Source data START

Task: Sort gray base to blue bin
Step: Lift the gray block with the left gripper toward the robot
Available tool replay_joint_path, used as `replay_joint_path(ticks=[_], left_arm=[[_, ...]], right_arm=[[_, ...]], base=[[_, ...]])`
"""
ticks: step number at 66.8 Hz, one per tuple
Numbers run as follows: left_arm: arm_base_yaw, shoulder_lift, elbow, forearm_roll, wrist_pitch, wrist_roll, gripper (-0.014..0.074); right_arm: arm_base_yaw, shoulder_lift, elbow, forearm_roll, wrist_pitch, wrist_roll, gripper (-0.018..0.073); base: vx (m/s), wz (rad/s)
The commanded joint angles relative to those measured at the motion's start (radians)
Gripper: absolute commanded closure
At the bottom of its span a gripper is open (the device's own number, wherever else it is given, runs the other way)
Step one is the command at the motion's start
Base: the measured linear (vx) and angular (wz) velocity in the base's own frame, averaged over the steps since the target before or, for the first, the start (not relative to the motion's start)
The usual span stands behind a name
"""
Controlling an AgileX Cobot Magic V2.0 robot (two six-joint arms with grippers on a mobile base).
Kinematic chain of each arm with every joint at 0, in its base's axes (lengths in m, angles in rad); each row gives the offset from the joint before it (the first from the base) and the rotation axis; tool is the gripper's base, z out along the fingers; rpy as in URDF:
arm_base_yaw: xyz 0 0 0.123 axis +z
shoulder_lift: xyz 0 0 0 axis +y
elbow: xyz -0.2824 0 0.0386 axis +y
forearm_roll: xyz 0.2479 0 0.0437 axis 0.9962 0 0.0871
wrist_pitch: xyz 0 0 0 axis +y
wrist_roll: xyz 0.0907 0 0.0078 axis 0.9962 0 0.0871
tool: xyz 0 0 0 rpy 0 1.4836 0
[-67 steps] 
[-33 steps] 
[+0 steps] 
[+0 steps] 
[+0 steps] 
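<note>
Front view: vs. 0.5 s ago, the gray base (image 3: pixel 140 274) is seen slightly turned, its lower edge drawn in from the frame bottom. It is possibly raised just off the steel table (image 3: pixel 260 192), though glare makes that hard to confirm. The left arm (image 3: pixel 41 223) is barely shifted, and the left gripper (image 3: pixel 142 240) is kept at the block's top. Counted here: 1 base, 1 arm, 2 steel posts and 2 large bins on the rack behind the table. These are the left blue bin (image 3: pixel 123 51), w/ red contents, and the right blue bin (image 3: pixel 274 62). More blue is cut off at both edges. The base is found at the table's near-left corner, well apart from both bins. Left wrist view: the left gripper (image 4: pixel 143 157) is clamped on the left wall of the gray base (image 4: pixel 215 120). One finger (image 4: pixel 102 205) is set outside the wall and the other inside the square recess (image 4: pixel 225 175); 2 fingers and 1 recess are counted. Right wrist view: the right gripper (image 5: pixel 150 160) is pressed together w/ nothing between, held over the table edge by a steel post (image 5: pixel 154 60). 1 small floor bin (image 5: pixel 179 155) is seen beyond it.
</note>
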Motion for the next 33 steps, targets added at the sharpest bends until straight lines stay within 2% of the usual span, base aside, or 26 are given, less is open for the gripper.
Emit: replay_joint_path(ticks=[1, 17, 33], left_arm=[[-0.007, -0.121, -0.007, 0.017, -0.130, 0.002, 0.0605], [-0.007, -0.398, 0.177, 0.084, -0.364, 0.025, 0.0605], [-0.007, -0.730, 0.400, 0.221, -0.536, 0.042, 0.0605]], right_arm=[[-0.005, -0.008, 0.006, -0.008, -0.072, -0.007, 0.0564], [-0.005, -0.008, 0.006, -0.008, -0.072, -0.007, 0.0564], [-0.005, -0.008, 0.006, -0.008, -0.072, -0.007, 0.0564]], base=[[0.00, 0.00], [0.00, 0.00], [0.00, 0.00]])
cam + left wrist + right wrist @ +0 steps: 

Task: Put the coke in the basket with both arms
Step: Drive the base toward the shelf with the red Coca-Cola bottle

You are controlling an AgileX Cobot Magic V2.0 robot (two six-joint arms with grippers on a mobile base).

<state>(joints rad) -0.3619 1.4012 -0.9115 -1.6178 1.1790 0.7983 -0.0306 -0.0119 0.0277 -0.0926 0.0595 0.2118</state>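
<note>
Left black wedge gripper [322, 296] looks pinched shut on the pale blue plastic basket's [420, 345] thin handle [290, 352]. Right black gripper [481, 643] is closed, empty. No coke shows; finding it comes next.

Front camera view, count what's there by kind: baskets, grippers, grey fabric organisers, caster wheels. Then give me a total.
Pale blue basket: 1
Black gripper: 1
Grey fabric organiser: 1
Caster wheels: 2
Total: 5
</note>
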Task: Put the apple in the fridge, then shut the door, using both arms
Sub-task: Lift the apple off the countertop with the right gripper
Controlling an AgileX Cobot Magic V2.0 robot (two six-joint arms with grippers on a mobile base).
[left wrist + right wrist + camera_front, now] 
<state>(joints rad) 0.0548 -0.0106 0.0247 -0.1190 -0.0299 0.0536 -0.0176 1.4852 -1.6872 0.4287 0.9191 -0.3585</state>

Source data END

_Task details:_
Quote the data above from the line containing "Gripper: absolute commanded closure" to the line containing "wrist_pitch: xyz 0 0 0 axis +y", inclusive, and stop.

_Output of the task:_
Gripper: absolute commanded closure
At the bottom of its span a gripper is open (the device's own number, wherever else it is given, runs the other way)
Step one is the command at the motion's start
Base: the measured linear (vx) and angular (wz) velocity in the base's own frame, averaged over the steps since the target before or, for the first, the start (not relative to the motion's start)
The usual span stands behind a name
"""
Controlling an AgileX Cobot Magic V2.0 robot (two six-joint arms with grippers on a mobile base).
Kinematic chain of each arm with every joint at 0, in its base's axes (lengths in m, angles in rad); each row gives the offset from the joint before it (the first from the base) and the rotation axis; tool is the gripper's base, z out along the fingers; rpy as in URDF:
arm_base_yaw: xyz 0 0 0.123 axis +z
shoulder_lift: xyz 0 0 0 axis +y
elbow: xyz -0.2824 0 0.0386 axis +y
forearm_roll: xyz 0.2479 0 0.0437 axis 0.9962 0 0.0871
wrist_pitch: xyz 0 0 0 axis +y

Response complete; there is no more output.